Fina se hace otra pregunta biológica. ¿Hasta dónde llega la capacidad del corazón para aguantar lo inaguantable? “Esto es malvivir. Enfrentas el día a día, su falta… Yo suelo hablar de una mochila que llevamos desde hace seis años y medio”, relata esta mujer a Público en la sala de su casa. Mires donde mires hay fotos de Iñigo Cabacas. Su hijo. El chico que aquel 5 de abril de 2012 cayó rendido al suelo en el callejón de María Díaz de Haro mientras la Policía Autonómica disparaba contra los aficionados que venían de ver el partido entre el Athletic y el Schalke 04 por la UEFA.
78 meses
Seis años y medio suman, en total, 78 meses. Ese es el tiempo que han necesitado los tribunales para iniciar el juicio por la muerte de Cabacas. En el medio ha habido dilaciones de todo tipo. Aun así, el día ha llegado: desde este lunes y durante las próximas tres semanas, en una sala del Tribunal Superior de Justicia del País Vasco se sentarán en el banquillo seis miembros de la Policía Vasca. Tres de ellos actuaron como mandos –uno a cargo del sector donde se produjeron los hechos y otros dos al frente de sendas furgonetas antidisturbios-, mientras que los restantes se encargaron de disparar contra la gente. Una de esas pelotas de goma fue la que acabó con Iñigo.
La Fiscalía no aprecia delito alguno en la muerte del joven
La acusación particular, ejercida por los padres del joven y representada por la abogada Jone Goirizelaia, solicita cuatro años de prisión e inhabilitación especial para el ejercicio de su profesión, oficio o cargo por un periodo de seis años por un delito de homicidio por imprudencia grave profesional. La Fiscalía, en cambio, no aprecia delito alguno.
Conocer la verdad
Manu Cabacas tiene la esperanza de que el juicio no sea "un paripé". Quiere que se haga justicia, aunque sabe que ya no habrá nada que le devuelva a su hijo. De hecho, se pregunta qué pasará una vez que se conozca la sentencia. “Seguramente será un alivio, pero no sé qué pasará después. Hasta ahora he hecho un corte en mi vida: no quiero asumir que mi hijo ha muerto y que no lo voy a volver a ver, porque no puedo. Si lo hago, me muero”, dice desde la sala de su casa. Al otro lado de la pared está la habitación de Iñigo. Sigue intacta, tal como la dejó aquel día en el que se marchó a ver un partido de fútbol y acabó en un charco de sangre.

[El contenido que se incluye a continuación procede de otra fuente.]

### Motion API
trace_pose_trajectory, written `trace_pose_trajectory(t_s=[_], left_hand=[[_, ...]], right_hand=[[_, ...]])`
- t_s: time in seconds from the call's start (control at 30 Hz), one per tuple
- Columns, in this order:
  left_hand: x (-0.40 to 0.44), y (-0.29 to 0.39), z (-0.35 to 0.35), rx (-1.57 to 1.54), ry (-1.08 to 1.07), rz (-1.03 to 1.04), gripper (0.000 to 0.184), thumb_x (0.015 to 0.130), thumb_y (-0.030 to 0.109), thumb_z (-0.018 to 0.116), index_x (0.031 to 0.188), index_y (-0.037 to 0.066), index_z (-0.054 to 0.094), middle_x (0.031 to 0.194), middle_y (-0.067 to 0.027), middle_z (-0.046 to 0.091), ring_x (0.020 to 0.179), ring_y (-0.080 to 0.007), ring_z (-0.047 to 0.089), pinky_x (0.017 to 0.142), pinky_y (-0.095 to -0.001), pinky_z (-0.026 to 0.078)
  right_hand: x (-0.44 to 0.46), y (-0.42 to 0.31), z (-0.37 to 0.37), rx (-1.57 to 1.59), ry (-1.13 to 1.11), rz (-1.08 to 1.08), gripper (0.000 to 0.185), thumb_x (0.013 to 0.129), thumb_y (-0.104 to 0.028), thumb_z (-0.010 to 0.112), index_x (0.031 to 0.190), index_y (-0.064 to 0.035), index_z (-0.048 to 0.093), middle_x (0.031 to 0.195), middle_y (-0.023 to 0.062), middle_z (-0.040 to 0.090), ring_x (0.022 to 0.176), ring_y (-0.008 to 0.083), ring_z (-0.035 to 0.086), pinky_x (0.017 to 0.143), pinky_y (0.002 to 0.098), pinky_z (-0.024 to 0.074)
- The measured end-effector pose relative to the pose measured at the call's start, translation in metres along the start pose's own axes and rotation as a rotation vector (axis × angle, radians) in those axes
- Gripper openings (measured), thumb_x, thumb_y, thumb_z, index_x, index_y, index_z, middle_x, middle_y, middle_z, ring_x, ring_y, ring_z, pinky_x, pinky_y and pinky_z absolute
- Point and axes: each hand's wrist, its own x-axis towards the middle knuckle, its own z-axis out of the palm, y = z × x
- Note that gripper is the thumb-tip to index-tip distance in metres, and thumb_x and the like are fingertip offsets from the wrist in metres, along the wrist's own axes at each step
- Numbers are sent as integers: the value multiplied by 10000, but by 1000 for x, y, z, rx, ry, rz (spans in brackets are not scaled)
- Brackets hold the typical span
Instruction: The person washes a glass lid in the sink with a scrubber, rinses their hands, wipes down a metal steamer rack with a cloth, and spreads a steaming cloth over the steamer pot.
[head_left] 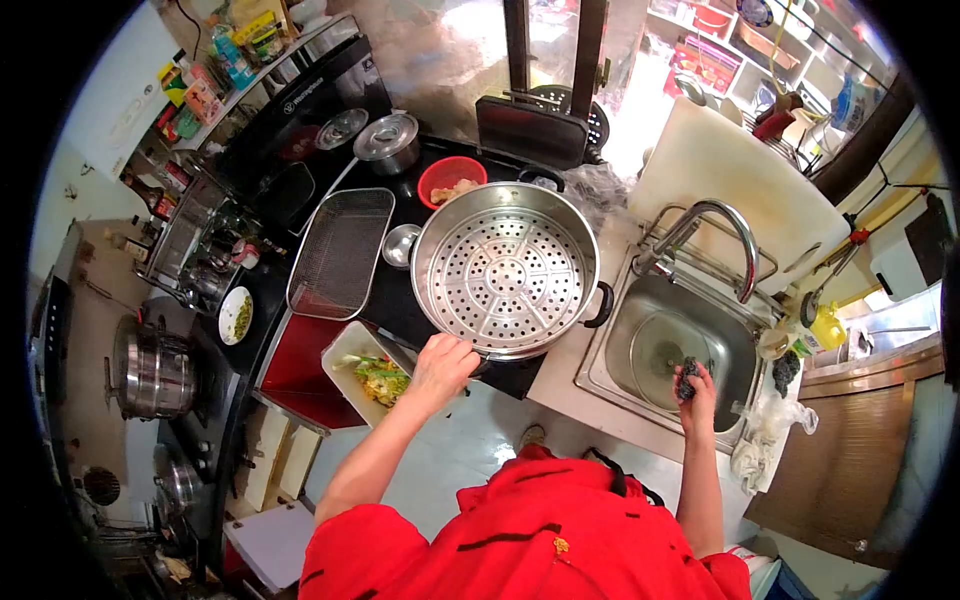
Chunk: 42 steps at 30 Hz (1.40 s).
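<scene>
A large steel steamer pot [505,335] with a perforated bottom sits on the dark counter to the left of the sink. My left hand [440,370] is closed at its near rim, around the black handle there, which my fingers mostly hide. Over the right part of the steel sink [640,345], my right hand [698,400] grips a dark, crinkled steel wool scrubber [686,379]. The curved faucet [745,240] rises behind the basin. Another dark scrubber [786,371] lies on the sink's right edge.
Left of the pot are a wire mesh basket [342,250], a small metal bowl [399,245] and a red bowl [432,180] with food. A bin [345,345] of vegetable scraps hangs below the counter edge. A white cutting board [710,170] leans behind the sink.
</scene>
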Motion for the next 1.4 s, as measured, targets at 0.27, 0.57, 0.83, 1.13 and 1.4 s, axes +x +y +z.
trace_pose_trajectory(t_s=[0.27, 0.57, 0.83, 1.13, 1.4], left_hand=[[12, -60, -22, -198, 150, -954, 369, 730, 232, 651, 1013, 35, 519, 835, -154, 578, 749, -332, 556, 682, -413, 440], [59, -109, 3, 156, -200, -944, 331, 673, 191, 658, 931, 24, 536, 845, -209, 619, 792, -393, 599, 695, -476, 474], [69, -102, -9, 258, -275, -913, 190, 825, 185, 476, 848, 48, 606, 820, -190, 625, 798, -353, 613, 681, -438, 492], [144, 52, -8, -300, 223, -506, 252, 819, -26, 464, 1045, 33, 560, 899, -98, 541, 821, -217, 536, 727, -312, 422], [143, 173, 211, -924, -306, -762, 538, 745, 79, 601, 1240, 3, 401, 1158, -167, 490, 1005, -255, 526, 814, -314, 456]], right_hand=[[-3, 11, -19, -42, 45, 50, 387, 770, -35, 474, 1155, -37, 434, 930, 155, 600, 712, 194, 586, 546, 281, 489], [-18, -8, -18, -133, 48, -18, 387, 758, 20, 472, 1144, 5, 475, 916, 162, 604, 736, 200, 593, 585, 278, 491], [-20, -5, -67, -40, 242, -2, 356, 739, 25, 503, 1095, 2, 511, 874, 143, 613, 686, 193, 588, 550, 282, 497], [21, 7, -103, -94, 309, 103, 335, 726, 11, 513, 1061, 7, 527, 781, 105, 574, 624, 179, 562, 499, 288, 462], [62, 10, -154, -199, 230, 157, 315, 708, -24, 551, 1020, 7, 571, 801, 87, 574, 659, 173, 550, 570, 295, 466]])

“Esto no se puede cerrar en falso”, apunta su progenitora. “Josefina, mi madre, siempre está feliz. Su alegría es desbordante, y por eso nos trasmite su buen vivir, su alegría y su buen humor”, dejó escrito Iñigo en febrero de 1996. La nota está hoy encuadrada en la sala, convertida en un santuario. “Al principio me costaba ver permanentemente las fotos, los recuerdos. Hoy me he acostumbrado y no podría vivir sin ellos”, confiesa Manu.
"Han querido taparlo"
Hay una cosa que les duele casi tanto como la ausencia del hijo: el silencio atroz de las autoridades. "Han querido taparlo y que se olvide, pero no lo consiguieron", dice esta dolida madre, quien lamenta la ausencia de una “investigación seria” a nivel interno para conocer qué pasó aquella noche, quiénes dispararon contra la muchedumbre y por qué lo hicieron. Por el contrario, asegura que fueron ellos los investigados. “Sé que hemos sido vigilados por la Ertzaintza. Los amigos de Iñigo también. Nos han investigado uno por uno para ver quiénes somos”, denuncia.
"Si estoy triste me hace reír. Si estoy enfermo me cuida. Si estoy solo me hace compañía. Me hace vivir la vida día a día”, continúa la nota que Iñigo dedicó a su madre cuando tenía 12 años. “Era un chico especial”, dice la mujer. “Maravilloso”, añade su padre, quien suma otro dato sobre su biografía: “cuando lo mataron estaba tratando de proteger a una chica histérica por los pelotazos. Por eso se desprotegió. Si no hubiera hecho eso, no habría sido él”. Fina, que lleva un colgante con forma de corazón y la palabra “Iñigo” en el centro, mantiene la mirada perdida en algún lugar de la sala.